Jan 232017 0 Responses

You’re More Than Your Worst Day

Few of us have days so bad that we are forever remembered by that one moment, but that’s the story of Thomas. We don’t know what plans he had scheduled for that day, but they were plans which would forever haunt him. For whatever reason, he wasn’t with the disciples when Jesus appeared to them after the resurrection. It was a life-altering experience for those in the room, but Thomas missed it.

When the disciples told him what they had seen, Thomas had a tough time believing their story. His doubt is understandable. He told them that until he saw the nail-scarred hands of Jesus and placed his hand into the scar on the side of Jesus, he would not believe. A week later, Thomas believed. Jesus appeared and the doubting disciple was allowed to see the nail-scarred hands and touch the sword-scarred side. “My Lord and my God,” Thomas exclaimed. From that moment on, Thomas has forever been remembered as “Doubting Thomas.”

It’s not fair. Would they be remembered as “Doubting Peter” or “Doubting Andrew” had they not been in the room when Jesus first appeared? Did Thomas really show less faith than the other disciples or did he just happen to be absent when everyone else was present? There is no question that every disciple had moments of doubt, but it is only Thomas who is remembered by this haunting nickname.

But there is another story of Thomas which is often forgotten. Having escaped a stoning, Jesus left the area of Judea before his friend Lazarus became ill. When word got to Jesus about the sickness, Jesus was willing to risk his life to be by his friend’s side. The disciples weren’t so willing. To go with Jesus into Judea would be to risk their own lives. Why do such a thing if it wasn’t necessary? Yet, Jesus was going and he asked the disciples to go with him. In that moment, it’s not surprising that one of the disciples showed courage and leadership by saying, “Let us also go, that we may die with him.” The surprise is who said it.

We would expect Peter, the brazen one, to have the courage to risk it all for Jesus. We would think John, the beloved disciple, would have such faith to follow his friend. But instead, it was Thomas. “Doubting Thomas” was the one who took the initiative, modeled faith, and showed the courage to risk it all to obey.

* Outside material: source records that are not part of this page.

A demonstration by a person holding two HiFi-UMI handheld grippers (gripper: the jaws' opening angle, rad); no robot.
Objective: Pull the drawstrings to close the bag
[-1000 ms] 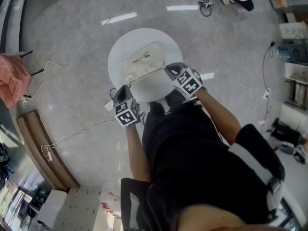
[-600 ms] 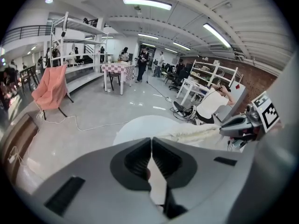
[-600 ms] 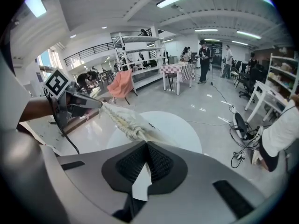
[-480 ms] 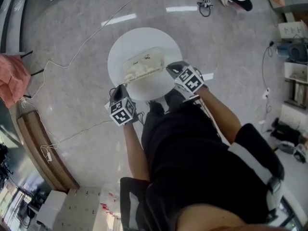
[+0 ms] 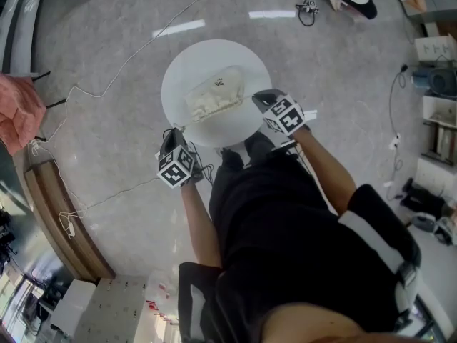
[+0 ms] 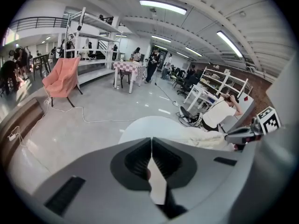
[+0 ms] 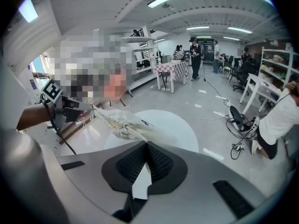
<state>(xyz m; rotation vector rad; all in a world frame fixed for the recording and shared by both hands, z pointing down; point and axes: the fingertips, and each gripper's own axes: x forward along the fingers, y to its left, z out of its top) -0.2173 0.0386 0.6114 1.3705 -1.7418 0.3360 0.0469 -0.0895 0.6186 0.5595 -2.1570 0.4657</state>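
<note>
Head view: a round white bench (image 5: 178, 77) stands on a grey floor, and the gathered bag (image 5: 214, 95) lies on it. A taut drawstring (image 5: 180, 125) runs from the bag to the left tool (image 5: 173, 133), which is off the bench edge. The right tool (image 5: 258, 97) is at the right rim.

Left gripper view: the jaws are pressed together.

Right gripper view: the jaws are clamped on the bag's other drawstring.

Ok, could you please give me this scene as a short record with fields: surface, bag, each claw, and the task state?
surface: round white table
bag: cream drawstring bag, lying on the table, mouth gathered
left claw: shut on a drawstring, held off the table's near edge
right claw: shut on a drawstring at the bag's gathered end
between claws: the bag is stretched out from one claw to the other
task state: mouth looks mostly drawn in; cannot tell if it is fully closed
</note>
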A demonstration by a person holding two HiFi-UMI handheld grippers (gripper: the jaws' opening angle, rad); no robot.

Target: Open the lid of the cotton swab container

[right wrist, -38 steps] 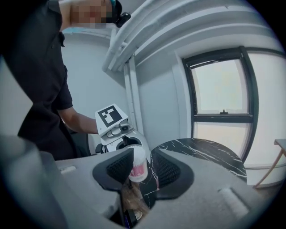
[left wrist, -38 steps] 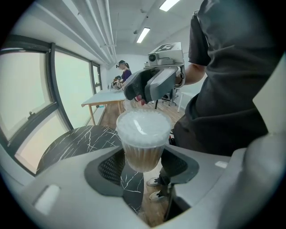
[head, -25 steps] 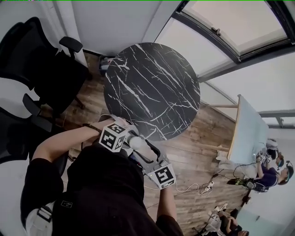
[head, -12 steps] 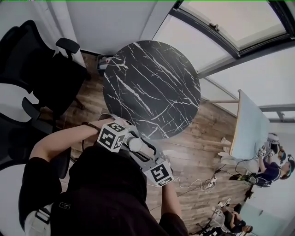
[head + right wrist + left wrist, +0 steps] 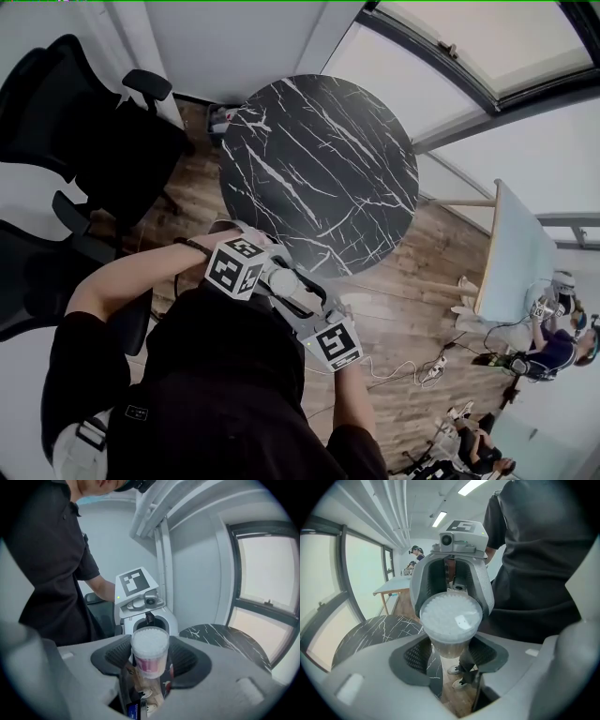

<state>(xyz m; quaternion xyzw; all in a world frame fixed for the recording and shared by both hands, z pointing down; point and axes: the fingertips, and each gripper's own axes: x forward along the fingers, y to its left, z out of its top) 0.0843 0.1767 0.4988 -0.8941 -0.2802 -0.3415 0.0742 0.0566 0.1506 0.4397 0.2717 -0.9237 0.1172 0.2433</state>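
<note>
We look down on a person in a black short-sleeved shirt [image 5: 216,394] who holds two grey handheld grippers close to the body, nose to nose. Between them is the small clear round plastic cotton swab container [image 5: 451,619], packed with white swab tips and banded by a pink label. It is held in the air in front of the person, over the floor beside the table.

The left gripper [image 5: 450,654] has its dark ribbed jaws drawn narrow on the container's body, one pad touching each side. The right gripper [image 5: 150,665] meets it from the opposite side and is clamped on the same container in the same way. The clear lid [image 5: 150,638] is at the top end. We cannot tell whether it is loosened.

Just beyond the grippers stands a round black marble-look table with white veins [image 5: 319,169]. The brown wooden plank floor [image 5: 412,281] runs under it. Black office chairs [image 5: 84,131] stand to the left, near a white wall [image 5: 234,37]. Large dark-framed windows [image 5: 469,47] line the right side. Farther right is a pale rectangular table on wooden legs [image 5: 511,258], with other people [image 5: 548,352] near it and cables [image 5: 412,377] lying on the floor.
</note>
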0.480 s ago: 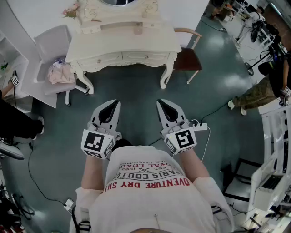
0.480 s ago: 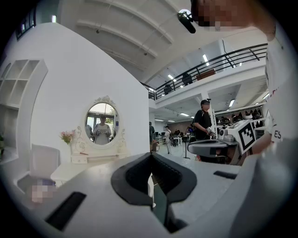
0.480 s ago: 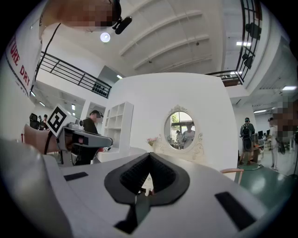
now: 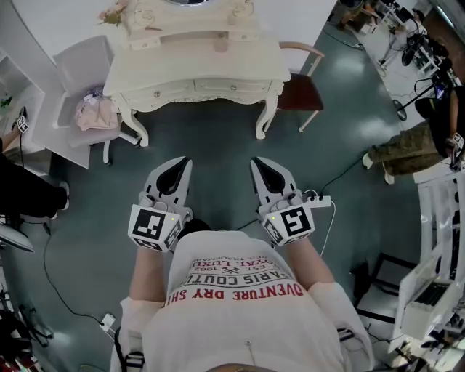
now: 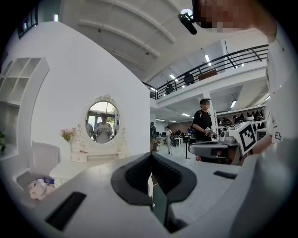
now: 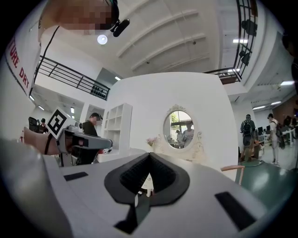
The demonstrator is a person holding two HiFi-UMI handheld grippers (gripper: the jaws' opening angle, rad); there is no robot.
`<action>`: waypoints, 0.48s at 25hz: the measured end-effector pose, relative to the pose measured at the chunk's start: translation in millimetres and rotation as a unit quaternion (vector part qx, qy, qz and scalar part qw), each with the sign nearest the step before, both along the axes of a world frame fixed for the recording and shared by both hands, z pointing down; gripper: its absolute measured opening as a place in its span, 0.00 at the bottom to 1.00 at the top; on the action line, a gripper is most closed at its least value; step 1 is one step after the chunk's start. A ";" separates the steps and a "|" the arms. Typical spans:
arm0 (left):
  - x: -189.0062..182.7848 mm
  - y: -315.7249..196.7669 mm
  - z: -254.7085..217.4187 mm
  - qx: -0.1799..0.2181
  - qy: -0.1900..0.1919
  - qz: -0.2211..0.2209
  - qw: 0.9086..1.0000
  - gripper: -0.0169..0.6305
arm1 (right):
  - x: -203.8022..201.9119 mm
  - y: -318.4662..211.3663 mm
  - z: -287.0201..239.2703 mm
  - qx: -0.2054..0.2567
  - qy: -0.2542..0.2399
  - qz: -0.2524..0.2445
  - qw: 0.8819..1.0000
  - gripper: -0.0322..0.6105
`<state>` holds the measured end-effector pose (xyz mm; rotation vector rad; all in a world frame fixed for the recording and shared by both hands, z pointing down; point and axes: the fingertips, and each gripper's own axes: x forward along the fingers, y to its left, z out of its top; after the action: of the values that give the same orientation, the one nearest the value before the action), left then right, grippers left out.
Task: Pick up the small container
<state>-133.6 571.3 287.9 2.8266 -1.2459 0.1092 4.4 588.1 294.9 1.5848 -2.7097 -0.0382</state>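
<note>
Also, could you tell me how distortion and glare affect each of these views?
Head view: fisheye curves the room's edges, soft glare patches on the green floor. Left gripper view: black vignette corners, the left gripper slightly soft. Right gripper view: same vignette, ceiling lamp blown out.

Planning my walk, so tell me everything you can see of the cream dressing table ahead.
The dressing table is cream, apparently painted wood, with carved curved legs, knobbed front drawers and an oval mirror in an ornate frame on top. Pink flowers sit at one end. It stands upright on the teal floor against a white wall, flanked by a grey chair and a brown-seated chair.
</note>
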 end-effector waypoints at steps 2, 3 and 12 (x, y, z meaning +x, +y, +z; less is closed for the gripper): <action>1.9 -2.2 0.8 -0.002 0.000 -0.002 1.000 0.04 | 4.3 -3.0 0.4 -0.002 -0.008 0.003 1.000 0.05; 2.9 -3.4 1.5 -0.003 0.000 -0.003 1.000 0.04 | 6.0 -4.4 1.1 -0.003 -0.009 0.003 1.000 0.05; -2.1 -45.0 21.0 -0.032 0.002 -0.019 0.999 0.04 | 9.6 -50.7 23.9 -0.033 -0.012 0.006 0.999 0.05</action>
<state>-135.6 526.3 308.9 2.7452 -1.2716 0.1381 14.0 537.4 318.7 1.5941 -2.6880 0.0710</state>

Much is often made of Thomas’ original nickname–Twin. It could be a play on his dual nature–a person of faith and doubt. But aren’t we all a twin in some ways? I’m yet to meet a person of meaningful faith who doesn’t admit times of great doubt. Biblical faith is not the absence of questions; it’s the belief in God in the midst of our uncertainties.

I wonder how much damage has been done through the centuries by calling Thomas the Doubting One. It creates the appearance that doubt is to be avoided, extinguished, and never experienced. It could cause some faithful believers to feel less than faithful because of their questions. It might have silenced meaningful conversations because people were afraid to reveal anything less than absolute certainty?

Do you know why I love Jesus? In part, it’s because he doesn’t define us by our worst days. If we make a mistake or have doubt, we aren’t forever labeled by that moment. Instead, our identity comes not in what we have done but in what Jesus has done for us. The love of Jesus is greater than the failure of Thomas. And the faith Thomas showed in his willingness to die in obedience to the commands of Christ reveals a heart that was being transformed by grace.

I don’t know how others try to define you, but I’ll bet many labels aren’t very flattering. In an attempt to make themselves feel better, others can look at our worst moments and attempt to forever define us by those times. Jesus doesn’t do that so we shouldn’t either. Reject the labels others have placed upon you and accept the love Christ has freely given to you.